■ **Work task**: Transcribe only the part of the listing below that begins at the line containing "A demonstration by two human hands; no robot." and runs to its final line, keeping both ends.

■ **The data**:
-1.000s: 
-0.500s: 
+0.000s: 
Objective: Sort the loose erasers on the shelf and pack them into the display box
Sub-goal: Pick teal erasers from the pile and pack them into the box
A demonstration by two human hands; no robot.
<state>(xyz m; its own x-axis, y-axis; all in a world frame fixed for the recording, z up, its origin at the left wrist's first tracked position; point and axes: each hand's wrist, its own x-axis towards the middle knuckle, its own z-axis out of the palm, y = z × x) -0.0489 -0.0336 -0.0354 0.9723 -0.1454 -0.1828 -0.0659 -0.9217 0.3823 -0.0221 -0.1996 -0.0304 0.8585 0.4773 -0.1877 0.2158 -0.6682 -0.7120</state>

■ **Response for this exercise**:
A demonstration by two human hands; no robot.
<state>(xyz m; its own x-axis, y-axis; all in a world frame fixed for the recording, z up, its origin at the left wrist's first tracked position; point and axes: each hand's wrist, its own x-axis towards the middle knuckle, its own z-axis out of the palm, y = z × x) -0.0489 -0.0336 -0.0354 0.9723 -0.1454 -0.1828 -0.0659 -0.9217 0.3823 -0.0221 -0.1996 -0.0304 0.8585 0.4773 -0.1877 0.2158 -0.6682 -0.7120</state>

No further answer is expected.